Les chiffres lui donnent raison. Selon une étude Ifop pour AIDES réalisée en 2024, 77 % des Français pensent encore qu’il est possible d’être infecté par le VIH en ayant un rapport sexuel non protégé avec une personne séropositive sous traitement. Ils ont tort. Mais cette méconnaissance nourrit la stigmatisation. Près d’un quart des Français ignore qu’une personne séropositive sous traitement peut avoir une espérance de vie normale. Et moins de la moitié continueraient de fréquenter quelqu’un s’ils apprenaient sa séropositivité.

« Les gens pensent toujours que c’est ultra contagieux, qu’on peut le transmettre par un baiser ou en partageant un verre », regrette Simon. Beaucoup ignorent ce qu’est I=I. Il y a aussi ce regard moral, cette question sous-jacente : « Comment tu l’as attrapé ? » Comme s’il fallait justifier, comme s’il y avait de « bonnes » et de « mauvaises » façons d’être séropositif. « Le VIH reste associé à la honte », constate-t-il amèrement.

Les relations intimes sont devenues une épreuve. Il faut trouver le bon moment pour en parler : trop tôt, ça fait fuir,trop tard, on se sent malhonnête.

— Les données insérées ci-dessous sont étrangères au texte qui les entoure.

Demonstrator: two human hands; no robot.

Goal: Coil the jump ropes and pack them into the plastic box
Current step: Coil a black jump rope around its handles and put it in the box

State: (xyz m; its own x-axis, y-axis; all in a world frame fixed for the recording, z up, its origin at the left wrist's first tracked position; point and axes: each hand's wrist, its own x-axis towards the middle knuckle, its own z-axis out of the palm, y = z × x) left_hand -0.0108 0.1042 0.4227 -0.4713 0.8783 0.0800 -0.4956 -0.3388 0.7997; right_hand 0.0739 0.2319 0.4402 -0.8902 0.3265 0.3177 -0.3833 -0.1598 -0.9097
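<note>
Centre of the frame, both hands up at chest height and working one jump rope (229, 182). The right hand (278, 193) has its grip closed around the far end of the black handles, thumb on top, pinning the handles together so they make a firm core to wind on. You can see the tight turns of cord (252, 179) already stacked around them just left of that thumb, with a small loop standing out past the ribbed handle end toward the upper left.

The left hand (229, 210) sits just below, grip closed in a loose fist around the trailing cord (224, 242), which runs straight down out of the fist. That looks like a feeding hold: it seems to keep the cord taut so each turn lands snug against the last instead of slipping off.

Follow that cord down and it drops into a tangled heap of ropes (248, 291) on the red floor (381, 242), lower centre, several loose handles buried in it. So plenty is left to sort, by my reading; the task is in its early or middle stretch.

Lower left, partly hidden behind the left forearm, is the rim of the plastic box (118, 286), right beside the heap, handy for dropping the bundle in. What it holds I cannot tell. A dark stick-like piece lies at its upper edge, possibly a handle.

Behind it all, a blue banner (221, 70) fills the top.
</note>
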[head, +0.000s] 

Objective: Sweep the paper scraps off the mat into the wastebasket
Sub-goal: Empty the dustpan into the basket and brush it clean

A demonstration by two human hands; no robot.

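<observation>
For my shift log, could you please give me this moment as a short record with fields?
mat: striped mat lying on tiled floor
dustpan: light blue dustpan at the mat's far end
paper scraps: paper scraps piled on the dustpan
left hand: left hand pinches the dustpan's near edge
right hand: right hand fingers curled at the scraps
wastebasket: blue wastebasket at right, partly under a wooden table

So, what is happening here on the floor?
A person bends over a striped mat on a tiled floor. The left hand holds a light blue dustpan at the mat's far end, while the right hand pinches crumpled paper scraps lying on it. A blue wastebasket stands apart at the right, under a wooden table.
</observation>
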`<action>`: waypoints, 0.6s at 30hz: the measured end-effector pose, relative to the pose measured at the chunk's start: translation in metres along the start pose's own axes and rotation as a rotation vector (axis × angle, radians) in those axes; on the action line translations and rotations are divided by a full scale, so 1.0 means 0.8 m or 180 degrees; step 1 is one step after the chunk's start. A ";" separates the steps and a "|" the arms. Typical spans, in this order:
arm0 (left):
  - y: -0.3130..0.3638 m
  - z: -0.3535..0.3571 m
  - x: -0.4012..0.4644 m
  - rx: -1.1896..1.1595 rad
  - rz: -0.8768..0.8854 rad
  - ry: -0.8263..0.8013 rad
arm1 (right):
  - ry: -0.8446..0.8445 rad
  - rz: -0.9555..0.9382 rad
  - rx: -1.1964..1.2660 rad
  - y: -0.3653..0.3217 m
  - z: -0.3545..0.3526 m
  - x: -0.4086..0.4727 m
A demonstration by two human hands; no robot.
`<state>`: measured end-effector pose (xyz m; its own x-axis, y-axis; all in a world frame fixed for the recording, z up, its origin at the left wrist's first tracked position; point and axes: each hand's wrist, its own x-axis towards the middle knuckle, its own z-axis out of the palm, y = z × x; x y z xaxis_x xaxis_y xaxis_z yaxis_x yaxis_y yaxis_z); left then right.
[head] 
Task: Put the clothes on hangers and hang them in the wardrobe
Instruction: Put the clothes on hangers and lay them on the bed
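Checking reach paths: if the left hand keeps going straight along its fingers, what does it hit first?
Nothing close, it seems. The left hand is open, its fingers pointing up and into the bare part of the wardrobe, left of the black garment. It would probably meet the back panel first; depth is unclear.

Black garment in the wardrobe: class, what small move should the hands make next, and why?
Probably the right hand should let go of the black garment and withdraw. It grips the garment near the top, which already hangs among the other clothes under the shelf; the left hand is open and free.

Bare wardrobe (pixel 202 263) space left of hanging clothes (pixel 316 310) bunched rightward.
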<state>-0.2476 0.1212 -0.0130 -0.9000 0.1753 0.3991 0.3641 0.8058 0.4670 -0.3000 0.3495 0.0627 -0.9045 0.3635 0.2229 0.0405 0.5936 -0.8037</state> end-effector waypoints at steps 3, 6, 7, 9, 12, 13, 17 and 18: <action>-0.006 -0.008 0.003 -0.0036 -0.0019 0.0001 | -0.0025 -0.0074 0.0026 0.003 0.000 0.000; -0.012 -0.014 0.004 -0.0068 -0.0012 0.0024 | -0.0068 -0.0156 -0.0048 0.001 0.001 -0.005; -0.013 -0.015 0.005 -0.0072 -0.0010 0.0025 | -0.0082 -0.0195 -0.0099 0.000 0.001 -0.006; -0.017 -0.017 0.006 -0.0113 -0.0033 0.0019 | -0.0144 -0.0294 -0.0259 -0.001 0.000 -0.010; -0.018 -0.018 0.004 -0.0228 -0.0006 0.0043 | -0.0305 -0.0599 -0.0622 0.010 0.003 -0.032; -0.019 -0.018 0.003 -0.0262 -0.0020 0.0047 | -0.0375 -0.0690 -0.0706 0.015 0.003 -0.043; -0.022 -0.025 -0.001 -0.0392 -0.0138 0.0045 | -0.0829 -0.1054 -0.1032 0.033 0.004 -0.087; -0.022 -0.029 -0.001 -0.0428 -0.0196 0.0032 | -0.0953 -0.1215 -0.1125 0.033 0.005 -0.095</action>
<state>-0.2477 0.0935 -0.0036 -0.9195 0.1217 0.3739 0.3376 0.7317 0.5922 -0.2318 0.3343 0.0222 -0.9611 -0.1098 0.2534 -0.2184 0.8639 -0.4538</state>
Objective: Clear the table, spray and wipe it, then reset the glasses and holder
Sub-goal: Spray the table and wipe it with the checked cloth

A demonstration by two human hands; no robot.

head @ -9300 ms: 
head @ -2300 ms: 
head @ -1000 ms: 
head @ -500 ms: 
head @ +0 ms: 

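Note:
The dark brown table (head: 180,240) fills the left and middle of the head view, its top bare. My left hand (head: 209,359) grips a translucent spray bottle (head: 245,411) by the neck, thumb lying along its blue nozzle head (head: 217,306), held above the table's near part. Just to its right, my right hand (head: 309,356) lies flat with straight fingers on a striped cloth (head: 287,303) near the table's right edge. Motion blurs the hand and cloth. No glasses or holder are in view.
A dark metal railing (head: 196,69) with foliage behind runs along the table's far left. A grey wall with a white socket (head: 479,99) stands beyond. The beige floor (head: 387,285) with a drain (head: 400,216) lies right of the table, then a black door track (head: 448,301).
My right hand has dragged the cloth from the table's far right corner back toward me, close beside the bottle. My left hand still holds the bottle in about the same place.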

Simon a connu des réactions violentes, des personnes qui disparaissaient du jour au lendemain. « Depuis que je suis indétectable, j’ai plus confiance, mais la peur du rejet reste là », avoue-t-il.

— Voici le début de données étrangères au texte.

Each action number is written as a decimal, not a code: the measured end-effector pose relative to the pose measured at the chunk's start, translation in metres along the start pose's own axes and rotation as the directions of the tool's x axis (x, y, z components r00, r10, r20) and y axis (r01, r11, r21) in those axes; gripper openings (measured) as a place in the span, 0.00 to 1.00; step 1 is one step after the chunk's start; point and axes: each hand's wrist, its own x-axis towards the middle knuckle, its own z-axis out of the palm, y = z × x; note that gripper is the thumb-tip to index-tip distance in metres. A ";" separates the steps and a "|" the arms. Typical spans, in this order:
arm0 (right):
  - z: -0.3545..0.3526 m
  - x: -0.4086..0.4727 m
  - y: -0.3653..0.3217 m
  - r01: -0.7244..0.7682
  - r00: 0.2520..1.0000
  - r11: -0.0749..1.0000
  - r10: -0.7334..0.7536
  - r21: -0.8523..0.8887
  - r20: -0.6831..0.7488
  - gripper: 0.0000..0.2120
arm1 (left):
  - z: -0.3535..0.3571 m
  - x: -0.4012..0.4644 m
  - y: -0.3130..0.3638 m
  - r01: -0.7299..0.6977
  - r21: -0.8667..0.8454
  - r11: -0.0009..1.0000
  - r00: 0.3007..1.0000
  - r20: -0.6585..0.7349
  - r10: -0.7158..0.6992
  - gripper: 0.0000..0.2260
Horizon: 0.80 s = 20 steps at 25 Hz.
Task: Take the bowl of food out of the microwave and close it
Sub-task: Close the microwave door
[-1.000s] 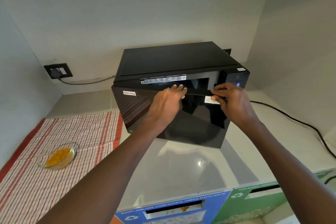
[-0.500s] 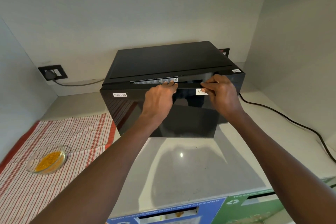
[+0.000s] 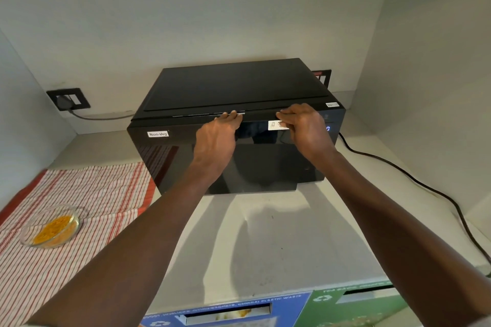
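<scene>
The black microwave (image 3: pixel 233 87) stands at the back of the counter, its drop-down door (image 3: pixel 170 156) almost flush with the body. My left hand (image 3: pixel 216 141) lies flat on the door, fingertips at its top edge. My right hand (image 3: pixel 305 127) presses the top edge further right, partly covering a white sticker. The glass bowl (image 3: pixel 51 227) with yellow food rests on the striped cloth at the left, well away from both hands.
A red-and-white striped cloth (image 3: pixel 87 194) covers the left of the grey counter (image 3: pixel 265 233). A black power cable (image 3: pixel 414 180) runs along the right side. A wall socket (image 3: pixel 67 99) with a plug sits behind left. Blue and green waste bins (image 3: pixel 265 310) stand below the counter edge.
The door has swung up from partly open to nearly shut against the microwave. Both hands rose with its top edge. The bowl has stayed on the cloth.
</scene>
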 end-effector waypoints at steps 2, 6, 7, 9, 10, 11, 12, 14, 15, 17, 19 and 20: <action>0.002 0.003 0.002 -0.006 1.000 1.000 0.006 -0.012 0.010 0.18 | 0.002 0.000 0.001 0.013 0.006 1.000 1.000 -0.010 -0.013 0.21; 0.005 0.003 0.005 -0.009 1.000 1.000 0.009 0.005 0.011 0.20 | 0.004 0.000 0.004 0.042 0.007 0.999 0.999 -0.019 -0.042 0.21; 0.005 0.003 0.005 -0.009 1.000 1.000 0.008 0.012 0.011 0.20 | 0.004 0.000 0.005 0.050 0.006 0.999 0.999 -0.019 -0.050 0.22; 0.006 0.005 0.006 -0.010 1.000 1.000 0.010 0.021 0.014 0.21 | 0.004 0.000 0.006 0.058 0.010 0.998 0.998 -0.019 -0.057 0.21; 0.006 0.006 0.007 -0.015 1.000 1.000 0.014 0.022 0.015 0.21 | 0.004 0.000 0.006 0.059 0.015 0.998 0.998 -0.021 -0.059 0.21; 0.007 0.007 0.007 -0.020 1.000 1.000 0.019 0.024 0.015 0.21 | 0.004 0.001 0.007 0.061 0.020 0.998 0.998 -0.022 -0.061 0.21; 0.008 0.009 0.007 -0.022 1.000 0.999 0.022 0.028 0.013 0.21 | 0.004 0.003 0.007 0.064 0.023 0.998 0.998 -0.025 -0.063 0.20; 0.009 0.011 0.008 -0.018 1.000 0.999 0.017 0.033 0.010 0.21 | 0.005 0.005 0.008 0.071 0.033 0.997 0.997 -0.036 -0.070 0.21; 0.010 0.013 0.008 -0.011 1.000 0.999 0.011 0.033 0.010 0.21 | 0.006 0.006 0.009 0.074 0.042 0.996 0.997 -0.039 -0.072 0.21; 0.011 0.014 0.010 -0.001 1.000 0.999 0.001 0.034 0.006 0.20 | 0.008 0.008 0.009 0.072 0.056 0.996 0.997 -0.042 -0.070 0.22; 0.012 0.014 0.011 0.000 1.000 0.999 0.000 0.050 -0.004 0.20 | 0.010 0.008 0.008 0.073 0.057 0.996 0.996 -0.045 -0.071 0.22; 0.013 0.014 0.012 -0.002 1.000 0.998 0.002 0.061 -0.009 0.20 | 0.011 0.008 0.008 0.077 0.054 0.996 0.996 -0.049 -0.075 0.22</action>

Aujourd’hui, il est en couple depuis deux ans avec quelqu’un de séronégatif. « Il s’est renseigné, il a compris, et il ne me voit pas comme un danger. Ça change tout », sourit Simon. Cette relation apaisée contraste avec les six premiers mois qui ont suivi son diagnostic, « les plus durs ». La solitude, surtout. Les phases dépressives. Ce qui l’a aidé ? Le soutien psychologique, les groupes de parole avec d’autres personnes séropositives. « Réaliser que je n’étais pas seul », résume-t-il.

« On n’en parle presque plus, sauf le 1er décembre »

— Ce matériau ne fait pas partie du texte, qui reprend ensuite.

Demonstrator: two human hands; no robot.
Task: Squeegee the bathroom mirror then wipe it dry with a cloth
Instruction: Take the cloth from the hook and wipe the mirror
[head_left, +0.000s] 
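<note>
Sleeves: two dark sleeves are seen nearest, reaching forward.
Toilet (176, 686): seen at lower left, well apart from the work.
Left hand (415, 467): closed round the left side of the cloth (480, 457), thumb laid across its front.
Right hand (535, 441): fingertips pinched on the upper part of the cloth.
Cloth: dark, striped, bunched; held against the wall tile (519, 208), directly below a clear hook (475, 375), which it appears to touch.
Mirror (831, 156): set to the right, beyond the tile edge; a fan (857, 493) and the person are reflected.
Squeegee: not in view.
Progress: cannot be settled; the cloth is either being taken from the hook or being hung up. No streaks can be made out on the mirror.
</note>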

Le VIH est devenu invisible dans le débat public. « On n’en parle presque plus, sauf le 1er décembre », regrette Simon. Pourtant, environ 200 000 personnes vivent avec le VIH en France, dont 24 000 qui l’ignorent. Les nouvelles contaminations se comptent encore par milliers chaque année. Dans le monde, 1,3 million de personnes ont été infectées en 2024.

« Les gens pensent que le problème est réglé, que ça ne concerne que certaines populations. Mais le silence tue, autant que le virus », insiste Simon. Il déplore le manque de représentation médiatique, de pédagogie sur les réalités de la vie avec le VIH aujourd’hui. « Il faudrait plus de visages, d’histoires », suggère-t-il.

« Vous n’êtes pas coupables »

Aujourd’hui, Simon a appris à vivre avec. « Le VIH fait partie de mon histoire, mais il ne me définit pas », affirme-t-il. Il a appris la résilience. Il se découvre plus fort qu’il ne le pensait. Mais le virus reste présent dans son quotidien : le comprimé du matin, les rendez-vous médicaux, les formulaires administratifs où il faut cocher des cases. « C’est une charge mentale invisible », reconnaît-il.

Sa vision de l’avenir a changé. Il sait maintenant qu’il peut tout faire : voyager, avoir des enfants, vieillir. « Mais je vis plus au présent. Je ne remets plus rien à demain. Le VIH m’a appris la valeur du temps », souffle-t-il.

Aux personnes nouvellement diagnostiquées, Simon a un message : « Ce n’est pas une sentence de mort. Vous allez vivre, et même bien vivre. Les premiers mois sont les plus durs, mais ça devient plus léger. » Il les encourage à s’entourer de professionnels bienveillants, à rejoindre des groupes de parole. « Ne restez pas seuls avec vos peurs. Et surtout : vous n’êtes pas coupables, vous n’êtes pas seuls, et vous méritez d’être aimés. »

Au grand public, il souhaite faire passer un message simple : « Qu’on est normaux. Qu’on travaille, qu’on aime, qu’on vit. Qu’indétectable signifie intransmissible, c’est scientifique, c’est prouvé. » Et surtout : « Le VIH peut toucher n’importe qui. Ce n’est pas une question de comportement à risque, c’est une question de santé publique. »

Derrière les chiffres et les statistiques, il y a des visages, des histoires, des vies qui continuent.